Since this is a wish about specific hardware for specific reasons, I will leave the topic of software alone with two statements: by 1985 there was nothing you could do in a PC that could not be done at least as well on a Mac with the exact same software. The version of UNIX that Apple created was POSIX and System V interface compliant and as close to System V r4 as one could get at the time --the full specification had not been released at the time-- and was widely praised for what it did with UNIX; you could have all the arcane and obscure you wanted. Although, I suspect that most people back then looked at a blinking cursor with the same resignation that a cow on its way to the slaughter house but they would loathe to admit the envy they felt --certainly, the old boot screen with the smiling Mac was endearing-- when someone unpacked a Mac on their desk.
So what do I want? I want to use an Apple IIe to create a kind of game show "show" wherein a Kaypro II, a compaq luggable, and an IBM PC are put on scales next to a Mac of similar vintage. An old style display would show the weights (think "The Price is Right") and when the Mac's weight was shown, the system would play a sound over and over while flashing the lights around it. An actress would then jump up and down while yelling and effusively hugging a statue of Bob Barker. Incidentally, this is not sexist, I almost think that it was done on purpose but I don't recall many guys showing much excitement when they won and Bob Barker let them off with just a handshake and a pat on the back.
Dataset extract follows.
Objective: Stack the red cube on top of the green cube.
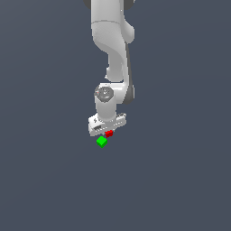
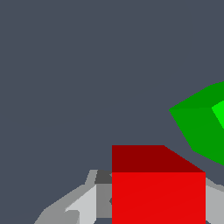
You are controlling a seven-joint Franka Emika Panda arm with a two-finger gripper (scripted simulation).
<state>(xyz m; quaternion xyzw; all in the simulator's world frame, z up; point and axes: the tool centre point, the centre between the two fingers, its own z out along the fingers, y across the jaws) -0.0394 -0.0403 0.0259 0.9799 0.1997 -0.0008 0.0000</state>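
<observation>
Green cube [image 1: 102, 141] sits nearest in the exterior view, just left of and below the red cube [image 1: 108, 133] clamped in my gripper [image 1: 108, 132]. Not yet centred; letting go now could tip red off an edge. Only the wrist view shows my fingers [image 2: 83, 203] flanking red.

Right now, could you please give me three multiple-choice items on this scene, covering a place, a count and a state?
1. Where is the red cube?
A. between the fingers of the gripper
B. on the green cube
C. far from the arm

2. How many cubes show?
A. one
B. two
C. three

3. Is the stack made?
A. yes
B. no
C. it toppled

Key: 1 A, the wrist view shows red flanked by fingers. 2 B, only red and the green cube. 3 B, in the wrist view green sits apart, beside red.
</observation>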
Still, it would be nice if I could demonstrate that we live in an insane asylum or something by having people lug a compaq through O'Hare next to a guy pushing a cart with a Mac in a bag sitting in the basket. Even so, I would settle for a PDP-11 (One could argue that it is the prototype Mac since the 6800 is basically a PDP-11 on a chip), the aforementioned Mac, and a compaq luggable because, soon, no one will believe that people actually bought something that was twice the weight as something else just so they could lug it from airport concourse to airport concourse for the dubious privilege of working on something so egregiously unergonomic that it might even be illegal to work on something like that today!
IBM almost used the 68k on the PC but Motorola could not deliver on time and, in a kind of weird train of ironies, the 8088 was chosen instead even though the 68k was the superior product. I will need to encase one of each of the processors in lucite and make them into paperweights.